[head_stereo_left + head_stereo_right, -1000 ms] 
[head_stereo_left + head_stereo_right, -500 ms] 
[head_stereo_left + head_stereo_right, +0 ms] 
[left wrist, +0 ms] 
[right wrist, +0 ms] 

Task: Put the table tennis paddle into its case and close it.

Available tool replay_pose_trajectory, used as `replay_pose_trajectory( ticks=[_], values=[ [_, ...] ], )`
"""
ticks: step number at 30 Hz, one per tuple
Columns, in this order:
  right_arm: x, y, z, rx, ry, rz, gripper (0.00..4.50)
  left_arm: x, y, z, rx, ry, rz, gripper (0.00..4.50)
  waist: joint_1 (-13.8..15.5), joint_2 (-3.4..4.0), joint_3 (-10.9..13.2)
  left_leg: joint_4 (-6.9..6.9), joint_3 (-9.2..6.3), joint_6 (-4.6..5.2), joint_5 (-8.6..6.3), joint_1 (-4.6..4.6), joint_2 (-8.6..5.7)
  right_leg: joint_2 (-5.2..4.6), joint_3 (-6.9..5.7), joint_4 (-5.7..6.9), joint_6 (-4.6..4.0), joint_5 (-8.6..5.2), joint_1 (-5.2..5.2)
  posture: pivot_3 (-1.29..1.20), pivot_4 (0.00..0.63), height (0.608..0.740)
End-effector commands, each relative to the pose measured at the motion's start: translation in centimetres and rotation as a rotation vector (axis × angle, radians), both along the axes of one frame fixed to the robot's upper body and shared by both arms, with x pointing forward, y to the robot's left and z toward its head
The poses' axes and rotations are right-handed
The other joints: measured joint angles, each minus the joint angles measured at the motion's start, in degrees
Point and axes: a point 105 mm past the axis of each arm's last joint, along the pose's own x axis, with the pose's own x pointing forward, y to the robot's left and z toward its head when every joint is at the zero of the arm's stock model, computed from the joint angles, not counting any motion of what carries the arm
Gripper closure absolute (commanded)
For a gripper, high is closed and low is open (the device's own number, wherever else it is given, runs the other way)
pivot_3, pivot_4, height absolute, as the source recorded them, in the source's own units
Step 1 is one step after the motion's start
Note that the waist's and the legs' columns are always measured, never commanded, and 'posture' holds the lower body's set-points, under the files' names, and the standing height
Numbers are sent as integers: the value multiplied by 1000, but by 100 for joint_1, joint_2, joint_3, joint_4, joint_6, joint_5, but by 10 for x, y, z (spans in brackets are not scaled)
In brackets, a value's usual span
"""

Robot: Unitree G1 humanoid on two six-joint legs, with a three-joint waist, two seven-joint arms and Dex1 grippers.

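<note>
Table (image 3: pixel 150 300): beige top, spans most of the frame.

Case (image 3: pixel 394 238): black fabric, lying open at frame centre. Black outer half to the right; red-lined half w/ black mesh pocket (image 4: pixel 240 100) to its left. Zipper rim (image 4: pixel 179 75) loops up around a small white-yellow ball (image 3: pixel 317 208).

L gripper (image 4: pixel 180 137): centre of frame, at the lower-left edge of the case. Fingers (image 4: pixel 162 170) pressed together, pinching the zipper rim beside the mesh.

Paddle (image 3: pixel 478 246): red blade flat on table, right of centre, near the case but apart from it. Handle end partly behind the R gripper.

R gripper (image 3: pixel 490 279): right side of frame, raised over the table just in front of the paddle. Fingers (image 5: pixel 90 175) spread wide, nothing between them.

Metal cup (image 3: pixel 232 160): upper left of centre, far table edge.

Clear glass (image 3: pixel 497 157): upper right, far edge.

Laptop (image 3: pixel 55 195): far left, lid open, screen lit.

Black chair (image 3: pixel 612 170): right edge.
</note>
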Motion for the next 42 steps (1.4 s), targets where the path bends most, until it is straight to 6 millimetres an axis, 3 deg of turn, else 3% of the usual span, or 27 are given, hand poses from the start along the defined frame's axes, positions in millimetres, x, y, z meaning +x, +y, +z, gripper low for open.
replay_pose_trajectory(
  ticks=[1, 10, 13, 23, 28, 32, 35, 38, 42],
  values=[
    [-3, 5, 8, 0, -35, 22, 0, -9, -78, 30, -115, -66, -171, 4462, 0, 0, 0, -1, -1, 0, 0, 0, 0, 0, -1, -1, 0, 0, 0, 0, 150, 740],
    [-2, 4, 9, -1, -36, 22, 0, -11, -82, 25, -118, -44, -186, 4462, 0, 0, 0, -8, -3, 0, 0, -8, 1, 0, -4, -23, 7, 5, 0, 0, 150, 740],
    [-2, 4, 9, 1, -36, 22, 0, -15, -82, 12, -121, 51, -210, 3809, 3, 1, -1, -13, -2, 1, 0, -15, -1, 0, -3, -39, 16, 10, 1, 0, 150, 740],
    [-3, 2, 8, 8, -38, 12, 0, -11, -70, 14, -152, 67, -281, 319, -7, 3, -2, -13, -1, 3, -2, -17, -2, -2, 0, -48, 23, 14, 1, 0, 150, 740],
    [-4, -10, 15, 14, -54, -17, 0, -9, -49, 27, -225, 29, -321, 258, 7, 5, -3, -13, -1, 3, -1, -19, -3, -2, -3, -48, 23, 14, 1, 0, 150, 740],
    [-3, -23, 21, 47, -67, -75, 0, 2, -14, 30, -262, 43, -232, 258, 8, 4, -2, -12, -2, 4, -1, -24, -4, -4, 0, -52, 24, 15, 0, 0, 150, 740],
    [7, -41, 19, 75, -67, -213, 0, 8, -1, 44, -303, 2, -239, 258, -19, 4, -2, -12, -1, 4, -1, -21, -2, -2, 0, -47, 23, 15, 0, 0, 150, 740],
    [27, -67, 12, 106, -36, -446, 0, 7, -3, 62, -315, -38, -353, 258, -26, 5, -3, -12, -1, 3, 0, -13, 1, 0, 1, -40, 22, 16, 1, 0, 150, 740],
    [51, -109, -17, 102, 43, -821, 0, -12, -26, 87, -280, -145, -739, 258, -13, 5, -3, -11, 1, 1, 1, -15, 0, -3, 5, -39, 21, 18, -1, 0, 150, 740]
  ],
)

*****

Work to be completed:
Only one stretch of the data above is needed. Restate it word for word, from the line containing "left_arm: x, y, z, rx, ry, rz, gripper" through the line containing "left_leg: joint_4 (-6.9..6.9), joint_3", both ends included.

Output for this exercise:
  left_arm: x, y, z, rx, ry, rz, gripper (0.00..4.50)
  waist: joint_1 (-13.8..15.5), joint_2 (-3.4..4.0), joint_3 (-10.9..13.2)
  left_leg: joint_4 (-6.9..6.9), joint_3 (-9.2..6.3), joint_6 (-4.6..5.2), joint_5 (-8.6..6.3), joint_1 (-4.6..4.6), joint_2 (-8.6..5.7)

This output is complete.